When, for example, in 1951 the Board of Trades Working Party on Import Licensing Relaxations considered the quotas which protected the herring canning industry they were faced with the plausible argument from the Ministry of Agriculture and Fisheries that this was a straightforward case of the need to protect the domestic market of an industry which earned foreign currency. About half the industrys output was exported, and although the return on these exports was small the export drive, it was argued, demanded protection. But in fact other issues were also at stake. All herring surpluses had to be bought by the Herring Industry Board for fish oil or fish meal manufacture at a subsidised price. Imports of cheaper herring for personal consumption from Norway or The Netherlands would have indirectly increased government outlay on subsidised state purchasing because the British catch would not have shrunk. Eliminating state purchasing would have brought liberalisers into conflict with regional employment policy. Two-thirds of the herring canning industry was located in remote north-eastern Scotland which by the standards of the early 1950s had low employment. Had a sterner view of that problem been. taken, as might have been the case in the 1980s, and migration been suggested as the answer, this would only have produced in the 1950s the riposte that the navy relied on the herring fleet for ships and men, so that ultimately the United Kingdoms small herring canning industry should be protected as an industry of strategic value.
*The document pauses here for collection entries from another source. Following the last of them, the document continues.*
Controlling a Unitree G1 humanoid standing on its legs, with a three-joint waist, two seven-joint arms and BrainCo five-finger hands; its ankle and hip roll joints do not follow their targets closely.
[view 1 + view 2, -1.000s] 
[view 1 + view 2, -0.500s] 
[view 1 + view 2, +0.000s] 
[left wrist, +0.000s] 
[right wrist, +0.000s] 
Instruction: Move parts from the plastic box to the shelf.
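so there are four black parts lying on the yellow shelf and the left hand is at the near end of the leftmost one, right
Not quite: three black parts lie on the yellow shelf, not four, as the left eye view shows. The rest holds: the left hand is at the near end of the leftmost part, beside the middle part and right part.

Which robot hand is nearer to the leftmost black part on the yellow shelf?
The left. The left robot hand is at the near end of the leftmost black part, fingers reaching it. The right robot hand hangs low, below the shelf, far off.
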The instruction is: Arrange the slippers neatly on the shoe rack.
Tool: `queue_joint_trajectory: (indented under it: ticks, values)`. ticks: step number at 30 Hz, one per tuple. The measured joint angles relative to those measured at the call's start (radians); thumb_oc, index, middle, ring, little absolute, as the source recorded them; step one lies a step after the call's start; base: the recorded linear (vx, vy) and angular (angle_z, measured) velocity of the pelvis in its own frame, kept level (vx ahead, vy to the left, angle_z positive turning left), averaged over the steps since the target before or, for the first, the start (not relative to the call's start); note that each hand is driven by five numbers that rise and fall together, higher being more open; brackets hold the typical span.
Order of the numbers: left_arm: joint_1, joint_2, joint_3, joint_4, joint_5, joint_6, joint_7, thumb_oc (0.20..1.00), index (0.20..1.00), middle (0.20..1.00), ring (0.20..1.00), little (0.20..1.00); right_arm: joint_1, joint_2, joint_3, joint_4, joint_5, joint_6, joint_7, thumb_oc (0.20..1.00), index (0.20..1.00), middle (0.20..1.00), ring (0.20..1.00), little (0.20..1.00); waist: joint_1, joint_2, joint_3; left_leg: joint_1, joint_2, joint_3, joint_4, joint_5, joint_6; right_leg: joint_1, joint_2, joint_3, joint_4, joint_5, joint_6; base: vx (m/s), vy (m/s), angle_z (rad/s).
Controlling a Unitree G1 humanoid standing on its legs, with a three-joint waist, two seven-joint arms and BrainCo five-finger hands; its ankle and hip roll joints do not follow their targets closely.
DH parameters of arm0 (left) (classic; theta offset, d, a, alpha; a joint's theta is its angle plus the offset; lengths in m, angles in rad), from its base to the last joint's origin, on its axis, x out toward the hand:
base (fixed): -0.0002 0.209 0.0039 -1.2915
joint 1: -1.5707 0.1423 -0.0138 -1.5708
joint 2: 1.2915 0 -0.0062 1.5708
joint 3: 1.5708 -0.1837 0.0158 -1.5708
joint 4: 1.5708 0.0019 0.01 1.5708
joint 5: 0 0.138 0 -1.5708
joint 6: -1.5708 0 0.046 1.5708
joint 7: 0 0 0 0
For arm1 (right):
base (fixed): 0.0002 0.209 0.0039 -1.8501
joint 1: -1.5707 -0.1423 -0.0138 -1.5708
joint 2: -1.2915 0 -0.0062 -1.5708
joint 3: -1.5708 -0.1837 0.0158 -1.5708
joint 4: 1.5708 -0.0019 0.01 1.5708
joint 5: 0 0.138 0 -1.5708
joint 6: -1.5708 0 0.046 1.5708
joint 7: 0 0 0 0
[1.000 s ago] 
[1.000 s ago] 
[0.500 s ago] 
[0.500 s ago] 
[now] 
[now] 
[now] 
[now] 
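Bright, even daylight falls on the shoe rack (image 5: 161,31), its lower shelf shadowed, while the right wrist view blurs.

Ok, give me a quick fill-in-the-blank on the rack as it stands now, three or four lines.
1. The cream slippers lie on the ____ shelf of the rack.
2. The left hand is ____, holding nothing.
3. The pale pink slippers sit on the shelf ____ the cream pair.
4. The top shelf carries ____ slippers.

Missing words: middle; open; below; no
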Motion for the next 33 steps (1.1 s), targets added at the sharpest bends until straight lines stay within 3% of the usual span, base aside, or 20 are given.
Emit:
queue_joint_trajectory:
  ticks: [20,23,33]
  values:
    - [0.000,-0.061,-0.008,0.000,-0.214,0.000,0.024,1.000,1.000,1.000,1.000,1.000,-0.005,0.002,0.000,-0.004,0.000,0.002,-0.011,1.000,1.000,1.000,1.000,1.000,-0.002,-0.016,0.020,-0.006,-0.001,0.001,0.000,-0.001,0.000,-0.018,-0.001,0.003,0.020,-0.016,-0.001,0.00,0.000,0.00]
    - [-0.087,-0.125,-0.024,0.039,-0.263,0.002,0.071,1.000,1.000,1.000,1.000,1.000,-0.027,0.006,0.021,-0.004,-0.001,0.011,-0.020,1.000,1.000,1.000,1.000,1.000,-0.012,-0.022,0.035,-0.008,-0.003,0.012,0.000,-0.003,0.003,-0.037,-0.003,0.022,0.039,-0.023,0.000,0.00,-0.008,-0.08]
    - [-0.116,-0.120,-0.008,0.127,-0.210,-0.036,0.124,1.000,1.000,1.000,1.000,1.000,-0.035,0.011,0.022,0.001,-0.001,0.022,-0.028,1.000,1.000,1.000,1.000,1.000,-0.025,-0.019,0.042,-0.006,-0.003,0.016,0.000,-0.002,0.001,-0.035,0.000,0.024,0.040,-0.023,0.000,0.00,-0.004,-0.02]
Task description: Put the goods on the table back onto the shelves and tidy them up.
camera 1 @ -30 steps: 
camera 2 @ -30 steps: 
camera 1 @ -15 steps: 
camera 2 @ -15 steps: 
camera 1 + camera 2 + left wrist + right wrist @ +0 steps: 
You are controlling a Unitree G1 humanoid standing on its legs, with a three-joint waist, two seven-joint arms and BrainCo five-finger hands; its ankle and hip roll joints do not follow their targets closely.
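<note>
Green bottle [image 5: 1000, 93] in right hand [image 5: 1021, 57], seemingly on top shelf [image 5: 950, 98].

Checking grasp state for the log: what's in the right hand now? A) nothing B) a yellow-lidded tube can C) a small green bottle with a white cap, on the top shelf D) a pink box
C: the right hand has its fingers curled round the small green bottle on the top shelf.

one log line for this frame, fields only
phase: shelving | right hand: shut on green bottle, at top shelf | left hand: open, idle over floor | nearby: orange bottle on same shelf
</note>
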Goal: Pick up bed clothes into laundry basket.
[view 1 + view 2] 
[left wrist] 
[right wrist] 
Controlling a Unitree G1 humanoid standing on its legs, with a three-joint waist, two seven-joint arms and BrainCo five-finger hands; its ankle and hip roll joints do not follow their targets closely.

This was a small industry, but it is cited here to show how complicated it can be to decide what the dominant reason for any import quota actually was. In the circumstances where the most acceptable international defence of an import quota was that it protected the balance of payments until a payments equilibrium had been restored, this was the argument that was made in international organisations like the OEEC whenever it could be made to stand up. However, although import programmes and quotas fell well short of economic planning, they were closely related not only to the disparate elements of post-1945 industrial strategy, but also to regional employment policy and to strategic defence considerations. While, as the Bilateral Trade Negotiations Committee had to acknowledge in early 1953, it was not the Governments policy to use import quota restriction for the protection of Domestic Industry, the reality by that date was that, Nevertheless, the pattern of production in the United Kingdom had been affected by a dozen years of quota restrictions and industry had benefited from the protection they afforded.3
In the case of industries protected by quantitative controls primarily against North American producers, for example, it is evident that one purpose of such restrictions, freely admitted in internal discussion, was the protection of several of the more important modern technologies as infant industries. The term modern applied also in this regard to new developments within existing industries. This was true, for example, of chemicals, especially petroleum chemicals, plastics and pharmaceuticals. It was true also of much capital equipment, especially agricultural and excavating machinery, office machinery and electronics. Because the retention of quotas against North American exports did not demand the same process of international justification within the OEEC as quotas against western European exports, there was less pressure to present every case publicly as a temporary measure to protect the balance of payments and a greater willingness to admit candidly to other motives, particularly those involving industrial policy. By contrast, where quantitative restrictions were particularly aimed against western European exports, it is noticeable that the argument for retaining quotas was, wherever possible, made to refer to the balance of payments or to the sometimes arcane calculation of results in the OEEC Trade Liberalisation Index.